This is a golden retriever that I’m sure you’ve all seen on the news. The dog’s name is “Annie,” and she belongs to a resident near the Red River of the North in Fargo, North Dakota.
Fargo is expecting a record flood this time, which is why they’ve sandbagged. This is a pretty bad natural disaster by anyone’s imagination.
However, look at the dog for minute.
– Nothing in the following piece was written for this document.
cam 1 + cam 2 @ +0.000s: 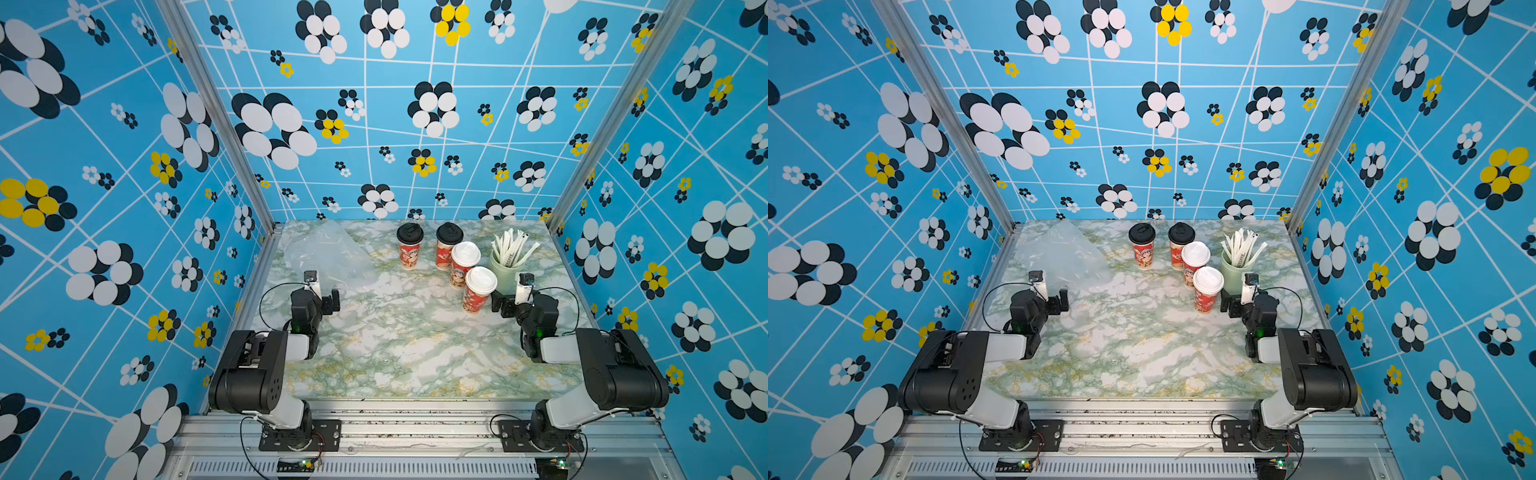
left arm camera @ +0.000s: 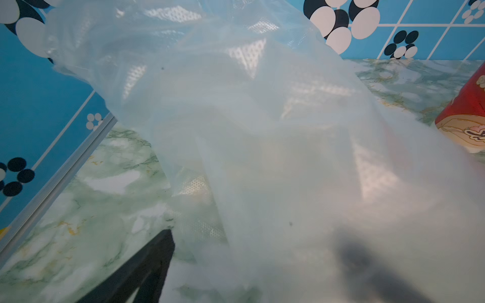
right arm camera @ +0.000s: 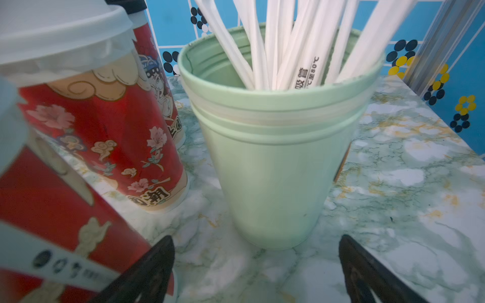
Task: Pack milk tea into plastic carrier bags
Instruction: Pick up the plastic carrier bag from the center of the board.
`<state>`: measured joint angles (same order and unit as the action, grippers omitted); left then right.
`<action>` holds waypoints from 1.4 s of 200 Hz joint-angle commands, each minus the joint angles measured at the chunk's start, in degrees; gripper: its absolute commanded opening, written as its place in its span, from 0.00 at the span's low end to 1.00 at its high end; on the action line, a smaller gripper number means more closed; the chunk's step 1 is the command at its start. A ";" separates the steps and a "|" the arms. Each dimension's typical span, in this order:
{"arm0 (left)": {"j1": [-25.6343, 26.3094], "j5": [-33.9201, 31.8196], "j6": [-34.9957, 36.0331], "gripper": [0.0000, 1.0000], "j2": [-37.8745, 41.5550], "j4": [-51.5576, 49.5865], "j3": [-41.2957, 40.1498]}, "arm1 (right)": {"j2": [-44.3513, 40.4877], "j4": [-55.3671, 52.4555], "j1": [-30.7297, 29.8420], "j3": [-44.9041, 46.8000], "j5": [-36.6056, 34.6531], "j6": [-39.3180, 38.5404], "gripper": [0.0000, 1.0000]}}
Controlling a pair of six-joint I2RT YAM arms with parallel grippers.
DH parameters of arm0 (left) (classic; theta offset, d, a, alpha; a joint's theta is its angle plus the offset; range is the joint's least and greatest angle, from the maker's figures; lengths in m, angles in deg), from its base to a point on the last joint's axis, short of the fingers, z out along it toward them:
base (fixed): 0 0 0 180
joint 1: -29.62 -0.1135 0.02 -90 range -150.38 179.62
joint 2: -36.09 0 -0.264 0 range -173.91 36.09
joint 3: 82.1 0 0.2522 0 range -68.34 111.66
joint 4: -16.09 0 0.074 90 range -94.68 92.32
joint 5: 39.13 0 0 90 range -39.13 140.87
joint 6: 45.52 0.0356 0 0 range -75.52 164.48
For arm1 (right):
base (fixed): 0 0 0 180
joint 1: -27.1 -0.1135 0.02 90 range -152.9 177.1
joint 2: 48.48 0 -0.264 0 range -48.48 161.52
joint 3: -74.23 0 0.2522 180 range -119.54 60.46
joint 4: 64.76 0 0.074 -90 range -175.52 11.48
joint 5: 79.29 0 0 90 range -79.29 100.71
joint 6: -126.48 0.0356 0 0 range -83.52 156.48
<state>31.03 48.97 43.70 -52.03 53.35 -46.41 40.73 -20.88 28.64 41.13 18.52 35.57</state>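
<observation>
Backdrop: blue flower-print walls (image 1: 124, 174) enclose a green-marbled counter (image 1: 395, 353).
Milk tea (image 1: 463, 266): 4 red printed cups, upright at the counter's far middle; 2 black-lidded behind, 2 white-lidded nearer.
Plastic carrier bags (image 1: 324, 253): clear crumpled heap at the far left, apart from the cups.
Green cup (image 1: 505, 276): holds white wrapped straws (image 1: 513, 245), just beside the white-lidded pair.
Left gripper (image 2: 256, 236): jaws spread wide, nothing clamped; bag film drapes over 1 finger.
Right gripper (image 3: 256, 238): jaws spread wide, empty, facing the Green cup.
</observation>
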 commanded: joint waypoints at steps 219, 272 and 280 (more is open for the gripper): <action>0.17 0.64 0.69 0.99 -0.35 0.56 0.34 | 0.26 -1.45 -0.04 -1.33 -3.75 1.16 0.99; 0.33 0.25 0.78 0.99 1.13 -2.57 1.41 | -3.32 3.64 -0.21 2.93 -7.44 2.15 0.99; 0.39 -0.05 0.78 0.99 2.26 -6.89 3.01 | -4.92 3.59 -0.22 3.72 -8.38 2.47 0.99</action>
<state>31.03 48.97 43.73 -51.96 52.91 -46.34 39.99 -20.13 28.62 42.22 14.28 36.12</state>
This is the type of golden that is still common in the Upper Midwest, dark -colored and, in the case of this one, rather wavy-coated. This dog’s coat is really quite similar to what I imagine the Tweed water dog or Tweed water spaniel’s coat looked like.
These dogs largely descend from earlier imports from Canada, which were all meant to be working dogs. These dogs were first imported to Canada by Colonel Samuel Magoffin. These dogs were kept at his home in Vancouver and were well-used as working dogs. These dogs were registered under the kennel name of Rockhaven. There were also dogs of a similar type imported by Bart Armstrong of Winnipeg, Manitoba, for his Gilnockie kennels.
The original goldens in North America would be what we would call “field-line” or “working-type” today. However, many of these dogs made up the original show population of this country.
Indeed, they were the nominate type of the breed in Britain until the late 1950’s or early 1960’s. That’s when the distinct “blocky” British type evolved.
Let’s hope that the floods in Noth Dakota aren’t that bad, and that whatever damage they experience can be mitigated. Floods are terrible things.
But that picture of that golden is certainly instructive.
Annie looks like she’s watching geese on the water.
She’s beautiful. I don’t know why anyone thinks a golden should look any different.
Gorgeous dog.
I have a friend with a very wavy-coated golden youngster:

I bet she’ll look like the dog in the photo when her coat grows out. A couple litter-mates share her coat, but most are straight-coated.
That dog right there has the real Tweed water dog/water spaniel influence. Some of the ones I’ve seen with that coat have had really short coats, just slightly longer than a curly-coated retriever’s.
The dog in that photo really has the TWS or Tweed water dog look to it. This is one of the first golden retrievers out of Nous and Belle, who was a TWS/TWD,: http://www.grca.org/images/historybreed/origin2.jpg
Annie might also have, in addition to wet-weather frizzies, what they call “spay coat.” Just a guess.
But her rather exaggerated natural wave may be as much related to hormones as DNA?
It’s in the DNA. Goldens have always produced really wavy/curly puppies. And these dogs curl whether they are spayed or not.
One of the dogs in their background was a yellow or reddish curly-coated retriever-type dog called the Tweed water spaniel or Tweed water dog. It was also derived from the St. John’s water dog, so it was basically a regional variety of retriever.
“On the Northumbrian coast he saw a tawny colored “Water-dog owned by a fishermen netting salmon, and when asked about the dog they told him that it was a Tweed Water-Spaniel and came from Berwick. He said that the dog was ‘Retrieverish’ and not at all like a Spaniel. In the 1920’s Mr. O’Neill made enquiries about these Tweed Water-Spaniels and was told by Berwick people that they were practically the same as the east coast Water-dogs, but in those bred on the Border the browns and yellows predominated. ”
http://www.darkstarretrievers.com/golden_history.htm
Northumberland is where Berwick-upon-Tweed is. This was, at one time, hotly disputed land between the kingdoms of England and Scotland. The 1st Baron Tweedmouth represented Berwick-upon-Tweed as an MP, even though he was born on the nearby Scottish county of Berwickshire (which no longer exists and for which Berwick-upon-Tweed was the shire town until it became part of Northumberland, which is England.) He developed his strain of retrievers, though, in the Highlands.
Well, then, good for the DNA, and I hope it hangs in there for the next century, as I can’t imagine anything prettier.
I’d have an old-fashioned golden in a heartbeat. But two retrievers–who are at this very moment destroying another perfectly fine sock, and I’m letting them–seem to be more than enough, for all practical purposes.
Looking at pictures will have to suffice–thanks for the links.